И другое тут же надо понять: если бы знатье, что и как,— дорого бы отдал за новую-то жизнь, за справедливую. Верно Нечай говорит: мужику нынешнему особая доля — и с немцем воевать выпало, и с колчаками, и засуха была, и такое время, когда не то что спичек коробок, одной спички и той не сыскать было. А того не говорит Нечай, что, может, через все через это до настоящей-то жизни и совсем уж близко осталось, руками ее запросто достать, а только мужик уже боится и руки свои за спину прячет?!
Вдруг в избу Егорка Гилев явился…
Через порог еще не ступил, очень уж весело сказал:
— Здорово, Степша!
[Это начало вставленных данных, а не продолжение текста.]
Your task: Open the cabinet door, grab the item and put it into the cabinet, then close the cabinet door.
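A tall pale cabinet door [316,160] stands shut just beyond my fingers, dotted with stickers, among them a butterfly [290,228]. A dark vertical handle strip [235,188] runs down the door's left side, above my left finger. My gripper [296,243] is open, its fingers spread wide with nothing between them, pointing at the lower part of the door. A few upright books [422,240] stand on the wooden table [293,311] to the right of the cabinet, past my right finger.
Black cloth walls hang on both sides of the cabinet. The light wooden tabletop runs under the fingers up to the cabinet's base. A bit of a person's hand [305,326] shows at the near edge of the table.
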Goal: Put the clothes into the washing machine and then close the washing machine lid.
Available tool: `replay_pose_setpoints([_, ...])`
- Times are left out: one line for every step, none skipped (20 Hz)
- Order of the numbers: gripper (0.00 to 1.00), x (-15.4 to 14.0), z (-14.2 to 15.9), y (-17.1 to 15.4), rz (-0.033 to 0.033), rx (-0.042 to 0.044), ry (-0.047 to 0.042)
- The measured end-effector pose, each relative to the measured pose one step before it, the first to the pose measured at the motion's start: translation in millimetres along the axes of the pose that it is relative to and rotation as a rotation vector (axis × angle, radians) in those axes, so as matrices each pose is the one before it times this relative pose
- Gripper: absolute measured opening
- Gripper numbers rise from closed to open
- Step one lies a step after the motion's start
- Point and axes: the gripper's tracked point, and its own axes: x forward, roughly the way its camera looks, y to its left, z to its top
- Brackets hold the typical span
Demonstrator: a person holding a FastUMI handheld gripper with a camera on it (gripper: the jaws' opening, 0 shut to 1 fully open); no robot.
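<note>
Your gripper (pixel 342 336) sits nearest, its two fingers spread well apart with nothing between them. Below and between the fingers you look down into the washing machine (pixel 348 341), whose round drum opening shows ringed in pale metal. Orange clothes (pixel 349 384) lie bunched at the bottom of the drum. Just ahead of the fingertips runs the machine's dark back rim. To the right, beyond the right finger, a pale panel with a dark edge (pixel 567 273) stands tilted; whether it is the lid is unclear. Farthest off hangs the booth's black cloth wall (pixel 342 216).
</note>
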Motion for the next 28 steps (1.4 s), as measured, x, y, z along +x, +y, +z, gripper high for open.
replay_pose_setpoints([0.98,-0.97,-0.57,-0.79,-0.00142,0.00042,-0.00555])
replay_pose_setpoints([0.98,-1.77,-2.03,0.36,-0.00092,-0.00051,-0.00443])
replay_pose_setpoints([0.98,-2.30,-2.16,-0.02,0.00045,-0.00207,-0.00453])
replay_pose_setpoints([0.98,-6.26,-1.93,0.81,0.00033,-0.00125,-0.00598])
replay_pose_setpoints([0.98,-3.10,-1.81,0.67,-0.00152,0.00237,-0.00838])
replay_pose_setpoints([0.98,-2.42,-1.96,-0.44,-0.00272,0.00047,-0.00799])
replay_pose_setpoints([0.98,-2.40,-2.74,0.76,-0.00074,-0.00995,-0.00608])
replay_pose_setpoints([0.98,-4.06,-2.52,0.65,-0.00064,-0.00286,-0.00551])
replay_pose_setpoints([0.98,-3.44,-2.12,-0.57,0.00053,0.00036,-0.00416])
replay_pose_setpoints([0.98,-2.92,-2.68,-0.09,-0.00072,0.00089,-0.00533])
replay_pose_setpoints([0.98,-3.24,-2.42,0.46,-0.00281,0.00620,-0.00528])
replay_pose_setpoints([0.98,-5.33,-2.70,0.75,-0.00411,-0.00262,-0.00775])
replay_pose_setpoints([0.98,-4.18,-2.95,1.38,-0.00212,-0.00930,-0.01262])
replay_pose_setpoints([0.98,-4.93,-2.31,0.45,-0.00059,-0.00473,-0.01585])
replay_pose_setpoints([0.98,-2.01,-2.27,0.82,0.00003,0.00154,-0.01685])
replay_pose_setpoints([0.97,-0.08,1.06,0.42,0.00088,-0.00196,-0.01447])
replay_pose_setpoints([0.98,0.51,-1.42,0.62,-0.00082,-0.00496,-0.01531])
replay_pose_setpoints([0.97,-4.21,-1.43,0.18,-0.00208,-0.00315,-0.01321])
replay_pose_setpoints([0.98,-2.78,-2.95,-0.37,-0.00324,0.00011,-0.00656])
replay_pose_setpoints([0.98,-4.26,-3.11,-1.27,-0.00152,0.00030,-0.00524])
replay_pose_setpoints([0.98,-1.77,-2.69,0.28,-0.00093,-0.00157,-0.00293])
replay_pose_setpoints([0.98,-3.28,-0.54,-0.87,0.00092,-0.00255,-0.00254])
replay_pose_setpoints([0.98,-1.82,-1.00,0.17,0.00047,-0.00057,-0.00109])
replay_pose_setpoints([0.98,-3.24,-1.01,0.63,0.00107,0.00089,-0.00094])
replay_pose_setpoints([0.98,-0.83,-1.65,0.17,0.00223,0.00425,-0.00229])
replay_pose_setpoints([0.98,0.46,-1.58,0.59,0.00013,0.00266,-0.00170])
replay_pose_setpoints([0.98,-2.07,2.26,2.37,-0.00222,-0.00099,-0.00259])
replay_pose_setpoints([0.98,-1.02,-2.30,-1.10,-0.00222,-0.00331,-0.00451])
Чай с сахаром!
— Здорово. Садись.
— По делу я.
— Ну хошь бы и по делу.
«Не даст он, Егорка, однако, дело кончить. Звать куда-то пришел…»
— Вроде и пимы-то новые совсем шьешь?
Степан отвечал не торопясь:
— Глядеть, как баба моя, Клашка, на обе стороны ровная, а в действительности на правую шибко давит. Левый — вовсе еще свежий пим, а правый — только что до дырки не дотертый. Я ей сказывал, чтобы на ногах меняла пимы,— не хочет, моды ей не будет. Подковать чо ли, ее на одну? Вот прилажу на пим подкову — будет по-козьи модой своей стукать.
— Нонче доносила бы зиму-то… Сколько там и осталось.
— А осенью вдруг и вздохнуть недосуг будет.
Оставалось всего-то один шов наложить, и не длинный вовсе, а сбоку последний, дратвы конец варом натер Степан — рассчитал, что как раз должно на тот шов хватить.
Егорка хотя и сел, но шапку не скидывал.
С виду он был серьезный нынче — глазки сощуренные, усы на розовой коже оставлены торчком, а борода начисто сбритая. Это он, Егорка, любил с бородой, с усами баловаться — то одно оставит, то другое, а то начисто побреется и ходит с сединой уже в голове и с голой мордой. Шерсть по нем росла, будто по овечке, вот он по разу на неделе и лицевался.
— С конторы я за тобой пришел,— сказал Егорка,— срочно звать.
— А почто?
— Следователь явился к нам в Луки. И тебя призывает. Срочно наказывал.